Things Havoc disliked: Near to perfection and perfection itself are not the same thing, of course, and if one wishes to dive into it, there are issues I can bring up. A couple of shots, particularly early on, are clearly trailer-shots, designed for no other reason than the fact that the marketing department needed something equivalent to Avengers 1's famous 'circling the wagons' shot at the outset of the climactic battle. In a lesser film, that wouldn't even be noticeable, but this is a movie which goes out of its way to make everything work organically, and so something included for such reasons manages to stand out.

There is also a cost at inflating the cast and giving each of them screentime enough to establishing themselves, and the casualty this time around, sadly, is Thor.
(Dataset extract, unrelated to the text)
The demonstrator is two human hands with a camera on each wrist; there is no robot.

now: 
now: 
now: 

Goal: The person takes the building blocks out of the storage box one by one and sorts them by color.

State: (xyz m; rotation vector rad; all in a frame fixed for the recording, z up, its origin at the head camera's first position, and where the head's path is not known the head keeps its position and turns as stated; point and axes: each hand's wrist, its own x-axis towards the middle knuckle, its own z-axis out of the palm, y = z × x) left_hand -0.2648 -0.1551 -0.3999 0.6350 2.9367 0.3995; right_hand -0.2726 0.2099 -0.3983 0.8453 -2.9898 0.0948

Not that Thor is sidelined in this movie, far from it, he gets his quota of character moments, banter, and action time just like everyone else, but there are some sequences featuring him that clearly were intended to be longer set-pieces, that had to get truncated just to make the movie fit. This truncation isn't done poorly by any stretch, but its' visible, and those who regard Thor as their favorite Avenger will consequently be forced to wait for the upcoming Thor: Ragnarok to get their proper fill of everyone's favorite Thundergod (to say nothing of Loki).

Final thoughts:   Age of Ultron, Marvel's final answer to the flood of imitations that are going to be let loose upon us next year by studios such as Sony, Universal, and Warner Brothers, is an emphatic, stamped-metal, full stop to the question of how unique their cinematic universe actually is. It is the Godfather, Part II to Avengers' Godfather, and I anticipate the same level of debates among film aficionados as to which one is actually the best as one finds for those films. From what I can tell online, the consensus among the nerd community is that, while a great film in its own right, it is not the equal of its predecessor. With respect, however, to both the original film, and the learned opinions of my colleagues concerning it, I must disagree. Avengers 1 was a fantastic film, a masterpiece in its own right, but Age of Ultron is one of the best films I have ever seen, and half the reason this review has taken as long as it did to produce is because I wanted to take the time to reflect on my own opinion and ensure that I was speaking with proper judgment and experience, and not in the first rush of excitement at having finally been liberated from the Doldrums From Hell. Having had the better part of a week to think it over however, I can only report what I truly believe. Avengers: Age of Ultron is a rapturously-good film, likely the best Superhero movie I have ever witnessed, and a sure-fire contender for the best film of the year if not the decade. I do not allow myself to indulge in panegyric hagiography for films, even great films, that cross my path, specifically because I wish to have some credibility to expend when a movie that is truly special comes along. And for three years now, I have been waiting for one worthy of the praise I have yearned so desperately to deliver, wondering more than once if I had become cynical or jaded or seen so many bad films that I was no longer capable of appreciating an achievement like this when it was presented to me, wondering where I would ever turn to find a movie that could fill me with nothing but gushing, torrential praise, a movie that would leave me singing hymnals to the grace of those who had seen fit to produce it.

I should have known. For this is the work of Marvel, and it is glorious in our eyes. Go forth and bear witness, and ye shall know what it is to experience joy.